## Records excerpted from a collection
Segment Open

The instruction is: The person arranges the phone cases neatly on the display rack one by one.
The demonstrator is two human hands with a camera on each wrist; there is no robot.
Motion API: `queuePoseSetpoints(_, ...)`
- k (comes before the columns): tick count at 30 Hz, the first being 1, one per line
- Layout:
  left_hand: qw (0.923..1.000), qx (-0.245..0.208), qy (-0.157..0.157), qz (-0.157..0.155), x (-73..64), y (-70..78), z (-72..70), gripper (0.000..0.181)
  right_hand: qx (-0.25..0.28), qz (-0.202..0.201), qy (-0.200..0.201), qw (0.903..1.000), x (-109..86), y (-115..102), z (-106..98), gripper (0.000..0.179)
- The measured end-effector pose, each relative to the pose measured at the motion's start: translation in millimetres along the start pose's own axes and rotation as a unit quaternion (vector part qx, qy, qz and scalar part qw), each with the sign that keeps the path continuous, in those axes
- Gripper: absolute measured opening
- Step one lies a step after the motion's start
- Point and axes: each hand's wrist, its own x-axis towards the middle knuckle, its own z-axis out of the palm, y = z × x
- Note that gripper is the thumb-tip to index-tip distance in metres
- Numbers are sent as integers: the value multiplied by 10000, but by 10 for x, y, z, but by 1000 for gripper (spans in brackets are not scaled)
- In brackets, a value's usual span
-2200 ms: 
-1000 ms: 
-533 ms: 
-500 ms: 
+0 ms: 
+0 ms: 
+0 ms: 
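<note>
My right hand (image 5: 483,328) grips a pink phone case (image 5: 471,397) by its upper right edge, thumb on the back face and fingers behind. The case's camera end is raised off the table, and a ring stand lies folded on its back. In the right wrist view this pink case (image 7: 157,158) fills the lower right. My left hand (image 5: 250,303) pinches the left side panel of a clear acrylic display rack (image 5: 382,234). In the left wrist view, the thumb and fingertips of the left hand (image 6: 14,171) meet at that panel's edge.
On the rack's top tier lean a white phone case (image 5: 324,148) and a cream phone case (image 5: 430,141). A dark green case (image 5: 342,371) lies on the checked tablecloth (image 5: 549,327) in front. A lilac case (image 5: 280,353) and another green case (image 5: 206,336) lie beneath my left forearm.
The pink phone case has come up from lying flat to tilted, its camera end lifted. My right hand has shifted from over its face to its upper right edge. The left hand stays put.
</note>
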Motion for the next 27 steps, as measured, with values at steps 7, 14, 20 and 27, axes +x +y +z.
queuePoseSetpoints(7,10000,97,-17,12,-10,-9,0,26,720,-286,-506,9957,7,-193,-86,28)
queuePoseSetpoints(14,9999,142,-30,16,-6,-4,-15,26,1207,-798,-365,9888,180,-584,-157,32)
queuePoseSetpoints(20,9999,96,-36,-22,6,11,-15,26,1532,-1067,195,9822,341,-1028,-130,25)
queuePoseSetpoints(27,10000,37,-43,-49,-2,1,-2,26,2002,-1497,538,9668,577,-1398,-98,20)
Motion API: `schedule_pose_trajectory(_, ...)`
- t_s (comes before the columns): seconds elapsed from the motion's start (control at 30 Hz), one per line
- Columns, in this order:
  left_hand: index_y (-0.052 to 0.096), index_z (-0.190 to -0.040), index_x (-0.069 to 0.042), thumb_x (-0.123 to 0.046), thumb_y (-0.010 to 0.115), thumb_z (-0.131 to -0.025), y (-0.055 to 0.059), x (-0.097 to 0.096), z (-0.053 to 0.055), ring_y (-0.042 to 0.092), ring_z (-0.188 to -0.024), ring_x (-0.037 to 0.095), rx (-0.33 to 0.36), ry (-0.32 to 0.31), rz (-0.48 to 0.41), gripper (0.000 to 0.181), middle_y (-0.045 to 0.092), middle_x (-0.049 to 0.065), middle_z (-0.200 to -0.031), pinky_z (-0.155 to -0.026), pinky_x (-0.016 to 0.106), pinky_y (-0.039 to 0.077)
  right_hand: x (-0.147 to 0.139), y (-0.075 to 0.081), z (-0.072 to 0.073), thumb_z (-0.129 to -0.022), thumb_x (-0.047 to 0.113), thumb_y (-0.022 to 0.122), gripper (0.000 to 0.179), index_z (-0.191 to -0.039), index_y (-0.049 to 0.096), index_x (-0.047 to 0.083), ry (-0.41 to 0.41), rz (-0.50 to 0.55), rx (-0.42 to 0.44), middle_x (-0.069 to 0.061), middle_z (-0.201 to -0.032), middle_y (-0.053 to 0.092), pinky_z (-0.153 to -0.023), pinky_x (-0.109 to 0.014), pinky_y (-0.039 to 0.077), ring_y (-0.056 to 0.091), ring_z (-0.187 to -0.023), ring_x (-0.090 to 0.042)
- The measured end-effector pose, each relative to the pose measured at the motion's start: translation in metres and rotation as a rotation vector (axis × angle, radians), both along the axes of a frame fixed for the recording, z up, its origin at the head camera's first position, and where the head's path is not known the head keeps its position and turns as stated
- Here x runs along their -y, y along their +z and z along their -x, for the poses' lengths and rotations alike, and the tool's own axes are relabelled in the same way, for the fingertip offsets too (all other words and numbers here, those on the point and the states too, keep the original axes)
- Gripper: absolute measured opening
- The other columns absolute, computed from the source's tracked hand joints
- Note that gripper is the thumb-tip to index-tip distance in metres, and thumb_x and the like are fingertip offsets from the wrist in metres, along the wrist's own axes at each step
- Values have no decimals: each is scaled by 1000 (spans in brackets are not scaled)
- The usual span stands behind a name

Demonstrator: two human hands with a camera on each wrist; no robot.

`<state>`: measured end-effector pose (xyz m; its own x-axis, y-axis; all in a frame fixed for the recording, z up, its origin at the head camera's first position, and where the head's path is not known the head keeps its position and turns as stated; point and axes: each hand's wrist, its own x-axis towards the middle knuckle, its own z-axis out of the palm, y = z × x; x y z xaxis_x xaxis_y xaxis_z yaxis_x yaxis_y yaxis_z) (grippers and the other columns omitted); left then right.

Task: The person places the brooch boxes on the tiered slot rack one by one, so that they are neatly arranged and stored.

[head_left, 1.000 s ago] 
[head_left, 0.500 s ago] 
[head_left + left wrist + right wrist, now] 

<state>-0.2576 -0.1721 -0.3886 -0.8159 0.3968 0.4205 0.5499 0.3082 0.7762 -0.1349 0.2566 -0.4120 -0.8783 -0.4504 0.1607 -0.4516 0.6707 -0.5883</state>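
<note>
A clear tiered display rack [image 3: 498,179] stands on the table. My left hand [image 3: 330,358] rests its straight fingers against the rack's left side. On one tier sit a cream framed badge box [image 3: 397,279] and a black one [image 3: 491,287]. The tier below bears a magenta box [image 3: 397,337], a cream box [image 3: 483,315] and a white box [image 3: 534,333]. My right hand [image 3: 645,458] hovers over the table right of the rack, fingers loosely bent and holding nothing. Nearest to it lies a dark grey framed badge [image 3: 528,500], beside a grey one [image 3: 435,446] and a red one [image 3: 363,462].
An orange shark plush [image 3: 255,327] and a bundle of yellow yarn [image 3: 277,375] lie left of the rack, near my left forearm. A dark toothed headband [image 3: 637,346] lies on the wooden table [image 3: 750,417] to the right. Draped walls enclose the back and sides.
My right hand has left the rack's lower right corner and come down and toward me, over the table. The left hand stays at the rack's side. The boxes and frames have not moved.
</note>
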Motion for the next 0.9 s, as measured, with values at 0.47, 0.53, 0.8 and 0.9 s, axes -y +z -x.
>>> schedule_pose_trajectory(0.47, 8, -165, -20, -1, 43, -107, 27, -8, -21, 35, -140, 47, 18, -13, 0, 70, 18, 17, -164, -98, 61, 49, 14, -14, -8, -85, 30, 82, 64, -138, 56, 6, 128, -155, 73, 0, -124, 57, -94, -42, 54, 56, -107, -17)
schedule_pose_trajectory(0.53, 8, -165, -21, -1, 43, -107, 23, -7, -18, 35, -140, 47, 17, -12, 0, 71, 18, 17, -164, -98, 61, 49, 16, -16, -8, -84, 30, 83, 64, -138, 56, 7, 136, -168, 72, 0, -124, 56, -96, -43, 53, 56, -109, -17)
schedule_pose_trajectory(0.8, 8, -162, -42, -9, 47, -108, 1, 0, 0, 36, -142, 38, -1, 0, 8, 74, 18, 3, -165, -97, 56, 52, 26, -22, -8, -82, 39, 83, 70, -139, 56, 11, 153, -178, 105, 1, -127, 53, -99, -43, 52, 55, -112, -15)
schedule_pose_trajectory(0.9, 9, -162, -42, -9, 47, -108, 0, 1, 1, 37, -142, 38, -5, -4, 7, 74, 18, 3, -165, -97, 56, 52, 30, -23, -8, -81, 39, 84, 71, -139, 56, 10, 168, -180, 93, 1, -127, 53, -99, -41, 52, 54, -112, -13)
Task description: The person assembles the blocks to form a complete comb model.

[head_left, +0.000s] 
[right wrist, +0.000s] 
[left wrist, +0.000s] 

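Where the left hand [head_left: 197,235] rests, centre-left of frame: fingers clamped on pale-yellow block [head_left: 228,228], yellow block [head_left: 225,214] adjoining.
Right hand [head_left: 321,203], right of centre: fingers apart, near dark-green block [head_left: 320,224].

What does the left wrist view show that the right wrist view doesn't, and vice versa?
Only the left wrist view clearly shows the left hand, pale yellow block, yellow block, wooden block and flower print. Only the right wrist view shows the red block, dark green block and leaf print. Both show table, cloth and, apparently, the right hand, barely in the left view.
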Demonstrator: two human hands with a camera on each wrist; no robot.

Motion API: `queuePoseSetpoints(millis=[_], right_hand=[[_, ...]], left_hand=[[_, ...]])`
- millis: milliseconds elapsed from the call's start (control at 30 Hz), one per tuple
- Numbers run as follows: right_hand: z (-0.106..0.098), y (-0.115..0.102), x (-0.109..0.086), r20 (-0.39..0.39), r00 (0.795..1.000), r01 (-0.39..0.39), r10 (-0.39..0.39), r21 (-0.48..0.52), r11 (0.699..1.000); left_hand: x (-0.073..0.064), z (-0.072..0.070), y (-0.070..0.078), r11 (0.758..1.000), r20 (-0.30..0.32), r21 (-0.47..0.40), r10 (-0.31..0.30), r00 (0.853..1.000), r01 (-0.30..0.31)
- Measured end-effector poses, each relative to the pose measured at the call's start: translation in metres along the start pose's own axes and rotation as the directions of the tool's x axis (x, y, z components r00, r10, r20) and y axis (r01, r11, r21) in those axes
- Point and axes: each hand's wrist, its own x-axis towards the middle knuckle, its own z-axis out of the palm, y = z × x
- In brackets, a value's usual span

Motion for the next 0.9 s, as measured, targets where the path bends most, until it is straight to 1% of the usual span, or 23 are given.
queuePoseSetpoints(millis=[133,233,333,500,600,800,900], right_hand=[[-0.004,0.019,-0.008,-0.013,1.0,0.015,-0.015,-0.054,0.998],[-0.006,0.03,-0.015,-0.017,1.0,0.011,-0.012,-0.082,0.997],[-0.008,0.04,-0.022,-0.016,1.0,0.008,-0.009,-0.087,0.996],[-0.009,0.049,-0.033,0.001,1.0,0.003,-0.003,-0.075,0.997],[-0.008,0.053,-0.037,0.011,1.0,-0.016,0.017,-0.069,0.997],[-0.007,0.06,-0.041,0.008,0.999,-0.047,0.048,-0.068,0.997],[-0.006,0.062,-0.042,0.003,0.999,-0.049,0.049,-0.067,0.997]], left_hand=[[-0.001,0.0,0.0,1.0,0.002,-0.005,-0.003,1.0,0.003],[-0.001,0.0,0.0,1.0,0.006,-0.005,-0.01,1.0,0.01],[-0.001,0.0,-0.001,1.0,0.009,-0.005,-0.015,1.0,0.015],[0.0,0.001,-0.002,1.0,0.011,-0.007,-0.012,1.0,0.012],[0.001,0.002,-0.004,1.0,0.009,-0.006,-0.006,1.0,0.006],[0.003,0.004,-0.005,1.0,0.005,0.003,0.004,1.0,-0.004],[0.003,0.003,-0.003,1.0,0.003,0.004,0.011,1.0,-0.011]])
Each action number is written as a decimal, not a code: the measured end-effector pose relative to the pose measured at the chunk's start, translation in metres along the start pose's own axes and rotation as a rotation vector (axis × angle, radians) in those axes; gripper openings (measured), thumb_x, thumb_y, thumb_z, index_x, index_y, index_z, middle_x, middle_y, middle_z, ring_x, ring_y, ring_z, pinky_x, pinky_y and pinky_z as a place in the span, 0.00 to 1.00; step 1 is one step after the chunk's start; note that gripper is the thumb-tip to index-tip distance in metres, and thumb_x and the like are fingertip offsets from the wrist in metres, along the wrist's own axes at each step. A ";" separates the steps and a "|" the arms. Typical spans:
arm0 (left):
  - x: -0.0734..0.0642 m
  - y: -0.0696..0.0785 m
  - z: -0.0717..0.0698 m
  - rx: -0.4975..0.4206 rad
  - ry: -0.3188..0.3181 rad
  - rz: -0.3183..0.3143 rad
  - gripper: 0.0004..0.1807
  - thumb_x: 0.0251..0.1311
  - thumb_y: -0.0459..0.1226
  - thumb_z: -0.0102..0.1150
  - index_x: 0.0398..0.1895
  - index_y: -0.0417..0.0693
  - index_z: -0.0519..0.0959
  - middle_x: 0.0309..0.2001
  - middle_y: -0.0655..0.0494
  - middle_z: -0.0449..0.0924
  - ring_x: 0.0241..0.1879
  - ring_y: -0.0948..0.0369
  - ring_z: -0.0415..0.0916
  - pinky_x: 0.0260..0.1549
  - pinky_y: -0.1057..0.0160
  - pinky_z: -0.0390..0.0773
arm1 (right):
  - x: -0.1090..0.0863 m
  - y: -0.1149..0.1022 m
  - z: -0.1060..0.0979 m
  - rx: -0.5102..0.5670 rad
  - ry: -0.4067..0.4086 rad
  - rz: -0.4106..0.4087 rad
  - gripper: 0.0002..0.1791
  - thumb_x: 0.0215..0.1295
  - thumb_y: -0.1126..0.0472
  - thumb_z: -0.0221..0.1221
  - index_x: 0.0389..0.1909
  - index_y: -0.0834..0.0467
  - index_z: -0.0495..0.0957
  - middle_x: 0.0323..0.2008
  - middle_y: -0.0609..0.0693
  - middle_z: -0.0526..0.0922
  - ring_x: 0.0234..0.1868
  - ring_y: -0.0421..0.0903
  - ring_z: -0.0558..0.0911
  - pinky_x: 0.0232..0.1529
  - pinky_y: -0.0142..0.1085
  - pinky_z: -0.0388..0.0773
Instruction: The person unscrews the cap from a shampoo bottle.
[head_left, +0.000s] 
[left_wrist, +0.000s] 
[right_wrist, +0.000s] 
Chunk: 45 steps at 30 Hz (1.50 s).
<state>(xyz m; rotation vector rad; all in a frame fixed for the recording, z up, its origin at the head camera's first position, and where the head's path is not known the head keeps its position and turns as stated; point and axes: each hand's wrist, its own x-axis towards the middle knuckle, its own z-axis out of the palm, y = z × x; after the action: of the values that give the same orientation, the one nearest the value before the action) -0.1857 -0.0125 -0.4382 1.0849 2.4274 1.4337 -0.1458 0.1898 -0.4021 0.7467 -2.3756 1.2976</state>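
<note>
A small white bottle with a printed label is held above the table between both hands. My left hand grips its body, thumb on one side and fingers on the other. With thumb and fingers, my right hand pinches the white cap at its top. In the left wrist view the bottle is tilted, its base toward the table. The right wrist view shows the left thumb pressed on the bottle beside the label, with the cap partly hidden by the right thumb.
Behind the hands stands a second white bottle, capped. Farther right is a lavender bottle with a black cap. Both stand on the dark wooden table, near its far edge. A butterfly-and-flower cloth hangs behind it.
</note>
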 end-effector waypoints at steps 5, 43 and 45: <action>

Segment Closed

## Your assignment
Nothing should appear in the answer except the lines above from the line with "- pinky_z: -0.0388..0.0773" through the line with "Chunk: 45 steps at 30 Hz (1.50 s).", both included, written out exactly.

## Written answer
  - pinky_z: -0.0388..0.0773
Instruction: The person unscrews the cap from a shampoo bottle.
[head_left, +0.000s] 
[left_wrist, +0.000s] 
[right_wrist, +0.000s] 
Chunk: 45 steps at 30 Hz (1.50 s).

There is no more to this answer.